-- Task prompt --
A single number is expected: the count of lines below where the word "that" occurs.

-- Collected material --
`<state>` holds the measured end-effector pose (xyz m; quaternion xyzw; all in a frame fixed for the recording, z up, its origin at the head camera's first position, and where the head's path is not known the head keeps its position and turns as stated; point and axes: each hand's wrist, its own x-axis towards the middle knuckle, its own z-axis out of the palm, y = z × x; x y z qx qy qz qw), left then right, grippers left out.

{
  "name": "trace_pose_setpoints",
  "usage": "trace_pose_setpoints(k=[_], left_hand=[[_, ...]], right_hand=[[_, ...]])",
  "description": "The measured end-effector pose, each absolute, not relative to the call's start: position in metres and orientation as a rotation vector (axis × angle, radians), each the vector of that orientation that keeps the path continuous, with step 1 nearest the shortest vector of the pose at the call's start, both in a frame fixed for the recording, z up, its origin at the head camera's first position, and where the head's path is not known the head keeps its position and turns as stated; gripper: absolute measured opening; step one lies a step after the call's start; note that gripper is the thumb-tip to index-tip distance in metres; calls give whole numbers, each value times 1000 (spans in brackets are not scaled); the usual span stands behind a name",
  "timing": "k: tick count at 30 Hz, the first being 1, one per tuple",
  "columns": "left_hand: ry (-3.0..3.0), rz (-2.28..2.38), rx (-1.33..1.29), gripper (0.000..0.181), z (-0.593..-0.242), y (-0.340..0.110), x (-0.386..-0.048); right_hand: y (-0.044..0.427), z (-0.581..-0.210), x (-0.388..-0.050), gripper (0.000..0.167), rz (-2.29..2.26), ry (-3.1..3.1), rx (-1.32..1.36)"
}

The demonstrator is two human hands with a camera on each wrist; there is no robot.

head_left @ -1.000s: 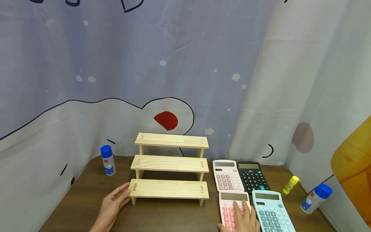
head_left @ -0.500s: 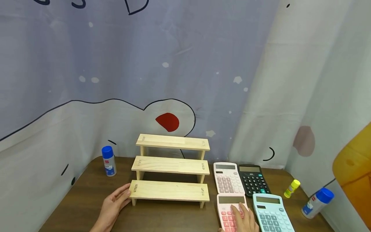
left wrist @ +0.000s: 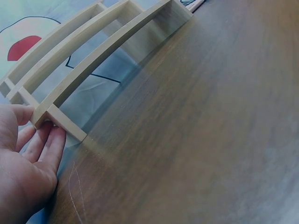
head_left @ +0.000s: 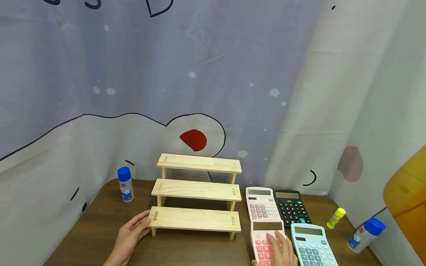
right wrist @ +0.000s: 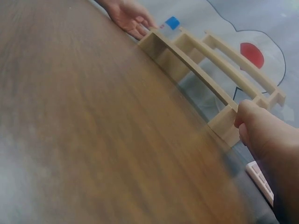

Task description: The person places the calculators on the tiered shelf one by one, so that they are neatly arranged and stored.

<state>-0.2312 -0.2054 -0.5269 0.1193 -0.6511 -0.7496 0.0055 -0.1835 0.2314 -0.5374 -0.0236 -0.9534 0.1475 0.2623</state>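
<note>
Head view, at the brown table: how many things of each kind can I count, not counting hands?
Rectangular calculators, pale pink, bright pink, black and light blue: 4
Pale cylindrical bottles with blue caps: 2
Light wooden three-step stand: 1
Small yellow tube: 1
Total: 8

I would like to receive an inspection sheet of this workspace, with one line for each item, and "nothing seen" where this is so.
Surface: brown table, wood-look top.
Job's things: wooden stand, three steps, upright; pink calculator, face up.
Clutter: pale pink calculator, black calculator, light blue calculator, left blue-capped bottle, right blue-capped bottle, yellow tube.
Grippers: left hand holds the wooden stand's lowest left end; right hand rests on the pink calculator.
Cables: nothing seen.
Surroundings: printed cloth hanging behind the table.
</note>
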Motion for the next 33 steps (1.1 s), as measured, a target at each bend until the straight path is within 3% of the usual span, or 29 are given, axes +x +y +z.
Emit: trace_pose_setpoints(k=[15,33], left_hand=[[-2022,-2330,382,65,-530,-210,-222],[-2020,-2309,334,59,-529,-204,-228]], right_hand=[[220,-532,-181,88,506,-2559,-56],[204,-528,-201,94,706,-2341,173]])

-- Written solution --
2